To address this limitation, a data-driven surrogate model is proposed to compute the CIT efficiently. The behavior of the local CIT components is first analyzed, from which it is concluded that a surrogate model shall be developed to predict upper off-diagonal terms. This decision is made due to the bi-modal nature of certain components in the tensor and the quadratic scaling behavior of off-diagonal terms versus the linear scaling of diagonal ones. Following that, a sensitivity study shows how various magnitudes of noise affect the homogenized response's accuracy and convergence performance. Furthermore, it is shown that the solution accuracy and convergence behavior are degraded when the number of clusters is increased. With a proper understanding of the CIT's behavior and its function within SCA, the surrogate can be created.
The surrogate's feasibility is first shown using the ResNet-18 architecture, a CNN model derived from computer vision. It is demonstrated that ResNet-18 can make accurate predictions for a range of different microstructural parameters. This includes the number of clusters and samples in the dataset's distribution and out of distribution. Composite RVEs are used as out-of-distribution samples to test the robustness of the surrogate to realistic inputs. An attempt is made to improve the model's performance by training it on an unbalanced dataset, and although it improves the overall CIT prediction in specific regimes, the resulting stress-strain generalizability is degraded. Subsequently, a lighter version of ResNet-18, known as ResNet-lite, is tested and shown to give faster predictions than the baseline method. This, however, comes at a cost to the accuracy of the solution.

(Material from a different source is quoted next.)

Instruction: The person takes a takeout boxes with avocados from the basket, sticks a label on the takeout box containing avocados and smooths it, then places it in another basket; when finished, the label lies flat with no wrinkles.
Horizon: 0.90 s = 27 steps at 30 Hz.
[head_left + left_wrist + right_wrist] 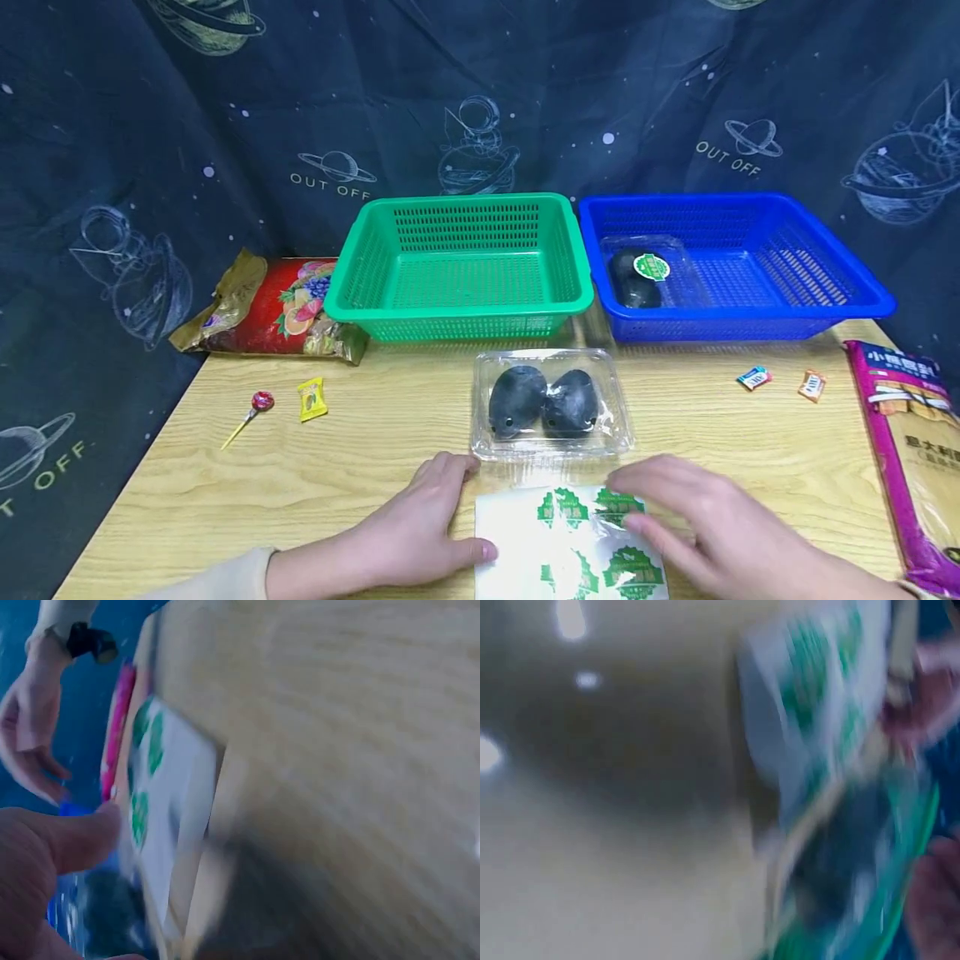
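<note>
A clear plastic box with two dark egg-shaped items lies mid-table. In front of it is a white sheet of green round stickers. My left hand rests by the sheet, its thumb at the left edge and its fingertips near the box's front left corner. Over the sheet's right side is my right hand, blurred, thumb and fingers apart. The left wrist view shows that right hand raised above the sheet, with nothing visible in its fingers.
A green basket and a blue basket stand behind; the blue one holds a stickered box. Around them lie a red candy bag, a lollipop, a yellow candy, two small candies and a pink-edged packet.
</note>
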### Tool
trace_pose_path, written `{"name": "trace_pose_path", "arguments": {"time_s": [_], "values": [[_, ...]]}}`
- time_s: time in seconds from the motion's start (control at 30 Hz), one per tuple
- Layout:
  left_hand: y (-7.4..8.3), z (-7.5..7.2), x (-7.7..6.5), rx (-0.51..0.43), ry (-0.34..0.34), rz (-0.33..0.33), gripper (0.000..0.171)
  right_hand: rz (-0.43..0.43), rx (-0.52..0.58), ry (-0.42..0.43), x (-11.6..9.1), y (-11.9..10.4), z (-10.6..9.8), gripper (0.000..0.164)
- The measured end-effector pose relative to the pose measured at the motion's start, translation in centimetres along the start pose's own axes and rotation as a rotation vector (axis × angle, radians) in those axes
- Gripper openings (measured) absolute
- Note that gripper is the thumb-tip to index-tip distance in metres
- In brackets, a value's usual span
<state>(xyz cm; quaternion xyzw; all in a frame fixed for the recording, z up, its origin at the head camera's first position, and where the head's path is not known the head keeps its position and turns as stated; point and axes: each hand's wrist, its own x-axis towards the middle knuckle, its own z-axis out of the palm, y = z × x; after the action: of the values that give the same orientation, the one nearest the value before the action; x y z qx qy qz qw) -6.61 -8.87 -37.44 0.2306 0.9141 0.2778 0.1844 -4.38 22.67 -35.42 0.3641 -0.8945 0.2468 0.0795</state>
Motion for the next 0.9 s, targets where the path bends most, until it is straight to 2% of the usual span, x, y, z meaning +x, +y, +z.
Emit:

Additionally, deemed as a critical aspect of the study, the efficient generation of a large representative training dataset is discussed. A novel method for generating clustered microstructures efficiently using gradient noise is introduced. By leveraging datasets derived using this method, the surrogate can learn the fundamental interactions needed to make accurate predictions on realistic, out-of-distribution samples. The need for a large dataset is further emphasized using a dataset size sensitivity study.